Monday, March 25, 2013

The NEK 99% Newport City Community Survey Is Done!

Survey Results: NEK 99% Survey of 200 Current and Recent Newport City Residents When the Survey Was Done: People were surveyed from Fall 2012 to Spring 2013. Most people were surveyed during daytime hours both on week days and weekends. Because of this, the survey may over-represent people not currently working due to retirement or unemployment. (Twenty-five percent of respondents indicated that their “work life could be made easier” simply by “finding a job”, which one would hope over-estimates the rate of unemployment in Newport City.)

Who Was Surveyed: Respondents were overwhelmingly current Newport City residents, but a few Newport City residents who had recently moved filled out the survey. One or 2 Newport Town residents were also included due to misunderstandings. Surveyed individuals ranged from teenagers to senior citizens. Very few people who were approached declined to fill out the survey. Respondents had been in the Northeast Kingdom for one month to over 70 years. Most get information by watching TV. Reminding us that this is a small town, the second way of getting information was word-of-mouth, followed by the newspaper. Under “Other”, 7% listed the internet or web sites as separate from Facebook (29%) or e-mail (26%) as a way to get information. One person listed “wife” as a main source of information. We live in a car culture. 81.5% of respondents travel by car, and 57% either walk when they're not driving or get places exclusively by walking.

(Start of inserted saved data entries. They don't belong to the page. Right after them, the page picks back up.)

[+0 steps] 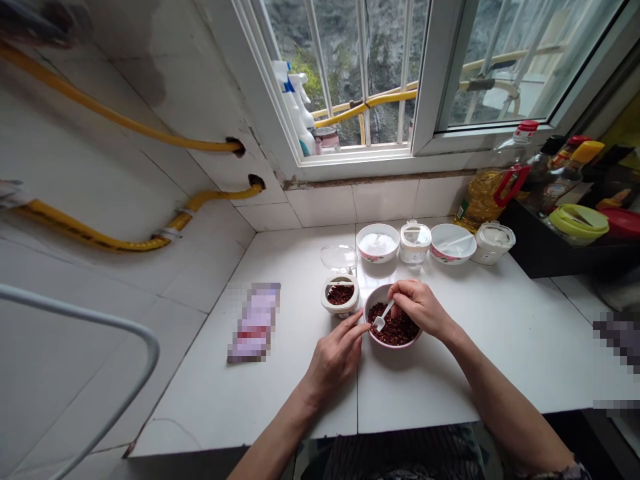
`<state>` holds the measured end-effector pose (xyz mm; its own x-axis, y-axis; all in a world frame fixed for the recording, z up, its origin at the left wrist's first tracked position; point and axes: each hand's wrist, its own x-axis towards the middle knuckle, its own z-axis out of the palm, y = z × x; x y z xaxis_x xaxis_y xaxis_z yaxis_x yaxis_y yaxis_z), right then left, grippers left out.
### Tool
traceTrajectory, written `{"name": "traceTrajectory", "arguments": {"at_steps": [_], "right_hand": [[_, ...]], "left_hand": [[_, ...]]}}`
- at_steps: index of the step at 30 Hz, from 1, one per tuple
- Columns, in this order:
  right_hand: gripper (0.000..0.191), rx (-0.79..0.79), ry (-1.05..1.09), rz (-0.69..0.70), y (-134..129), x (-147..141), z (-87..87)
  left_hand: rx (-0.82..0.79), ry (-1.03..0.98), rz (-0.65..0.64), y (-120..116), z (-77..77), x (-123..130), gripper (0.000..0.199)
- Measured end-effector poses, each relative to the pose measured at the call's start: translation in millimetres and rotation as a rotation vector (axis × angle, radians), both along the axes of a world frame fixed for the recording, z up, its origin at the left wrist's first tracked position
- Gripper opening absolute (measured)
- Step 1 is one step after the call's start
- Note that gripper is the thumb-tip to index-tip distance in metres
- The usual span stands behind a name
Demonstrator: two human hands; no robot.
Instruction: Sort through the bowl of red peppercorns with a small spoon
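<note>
Pinching white spoon [384,316]: right hand [416,307], grip closed; left hand [336,353] (grip loosely parted) touching bowl [399,345].

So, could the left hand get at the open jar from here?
Probably yes: the left hand is close by, beside the bowl, the clear lid is tipped back, and nothing visible blocks the open jar.

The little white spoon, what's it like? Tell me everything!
The little white spoon looks like plastic, with a slim handle and a small scoop. The right hand holds its handle, slanting it so the scoop sits low by the dark reddish bits in the bowl. The left hand is close; I can't tell if it touches the scoop.
</note>
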<state>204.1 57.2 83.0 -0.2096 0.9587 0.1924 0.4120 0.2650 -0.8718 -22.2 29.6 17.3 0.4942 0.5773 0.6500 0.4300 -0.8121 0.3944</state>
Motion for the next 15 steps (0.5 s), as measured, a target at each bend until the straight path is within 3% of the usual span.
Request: {"name": "traceTrajectory", "arguments": {"at_steps": [15], "right_hand": [[0.012, -0.22, 0.302, -0.134, 3.6, 6.3, 0.8]], "left_hand": [[0.001, -0.003, 0.0, 0.5, 0.2, -0.6, 0.039]]}}
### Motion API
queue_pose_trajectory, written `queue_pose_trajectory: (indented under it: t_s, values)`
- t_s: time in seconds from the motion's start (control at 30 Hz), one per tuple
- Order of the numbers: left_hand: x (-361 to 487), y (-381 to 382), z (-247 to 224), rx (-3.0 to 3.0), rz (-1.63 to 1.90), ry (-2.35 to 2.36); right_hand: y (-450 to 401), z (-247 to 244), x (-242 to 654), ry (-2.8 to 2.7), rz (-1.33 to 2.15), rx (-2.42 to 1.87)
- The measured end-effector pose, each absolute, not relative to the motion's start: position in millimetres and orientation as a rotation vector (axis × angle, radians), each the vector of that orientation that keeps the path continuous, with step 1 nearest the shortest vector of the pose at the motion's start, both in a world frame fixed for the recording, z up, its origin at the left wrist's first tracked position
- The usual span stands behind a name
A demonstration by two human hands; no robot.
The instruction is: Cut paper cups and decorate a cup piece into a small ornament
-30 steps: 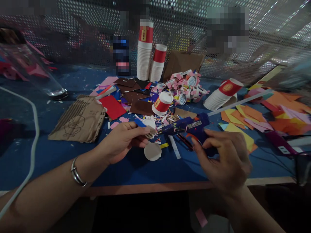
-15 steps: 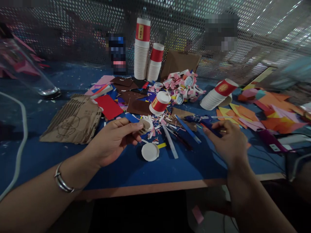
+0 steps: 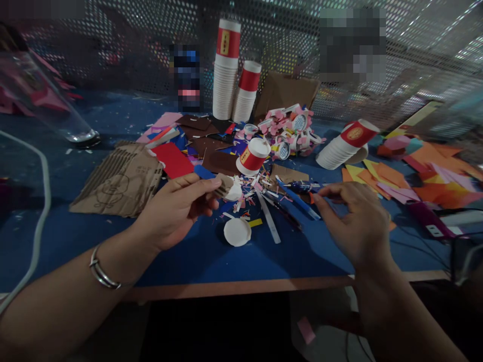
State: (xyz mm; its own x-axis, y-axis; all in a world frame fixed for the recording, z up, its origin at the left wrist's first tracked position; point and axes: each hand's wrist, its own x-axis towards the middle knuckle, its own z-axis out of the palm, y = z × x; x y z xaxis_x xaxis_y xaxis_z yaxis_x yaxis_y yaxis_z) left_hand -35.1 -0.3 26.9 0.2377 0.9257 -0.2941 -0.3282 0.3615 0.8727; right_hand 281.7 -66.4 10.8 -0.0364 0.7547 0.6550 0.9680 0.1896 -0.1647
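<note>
My left hand (image 3: 175, 211) is closed, pinching a small piece of corrugated cardboard (image 3: 224, 185). A blue strip (image 3: 204, 172) shows behind its fingers. Just past the cardboard is a white round piece (image 3: 235, 190); I cannot tell whether it is held too. My right hand (image 3: 356, 218) is closed around the rear of a blue glue gun (image 3: 300, 186), whose handle it hides. Below, between the hands, a white paper disc (image 3: 237, 232) lies on the table. A red-and-white paper cup (image 3: 253, 156) stands upside down among paper scraps.
Tall stacks of paper cups (image 3: 226, 85) stand at the back beside a pile of small pink-and-white pieces (image 3: 292, 128). A folded cardboard sheet (image 3: 116, 181) lies left. Tilted cups (image 3: 347, 143), orange paper (image 3: 437, 171) and a purple power strip (image 3: 428, 221) are right.
The view has shifted slightly, so the table things appear a little further right. Relative to them, my right hand has moved slightly left over the glue gun. My left hand keeps its pinch.
</note>
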Motion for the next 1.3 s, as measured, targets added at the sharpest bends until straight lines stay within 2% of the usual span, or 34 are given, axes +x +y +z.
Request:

Where the Survey Was Done: People were surveyed on the sidewalks in front of the Family Dollar, One Stop, Vista, the Emory Hebard Building and the Municipal Building as they exited from voting in November and March. People were surveyed indoors at two community meals, two indoor tag sales, at NEKCA, at North Country Hospital, Newport Natural Foods, the Woodknot Book Shop, and the Brickhouse. Sixteen students at North Country Union High School filled out the survey with teacher permission.

How the Survey Was Done: People were asked to pick what interested them and to leave items which did not interest them or didn't apply to them blank. They could pick as many items as they wanted. Work related items fall toward the bottom of the list probably because some respondents were unemployed due to retirement, being students, unemployment or disability and the items didn't apply to them.

Clothing Stores on Main Street and Cleaning Up the Lake Are Top Priorities for Those Surveyed

Clothing stores on Main Street, cleaning up the lake and more affordable housing were most on the minds of these Newport City residents, followed by fostering attitudes of valuing all citizens and promoting respect. In public safety, safer streets at night was more of interest than more law enforcement in general. People said access to more nutritious food was a priority, as was a department store on Main Street and free classes to learn new skills. 29.5% of respondents said they would appreciate better wages. Those who indicated how much this would be put values from $8 per hour to $20 per hour. 25% said they would be happy just to find a job.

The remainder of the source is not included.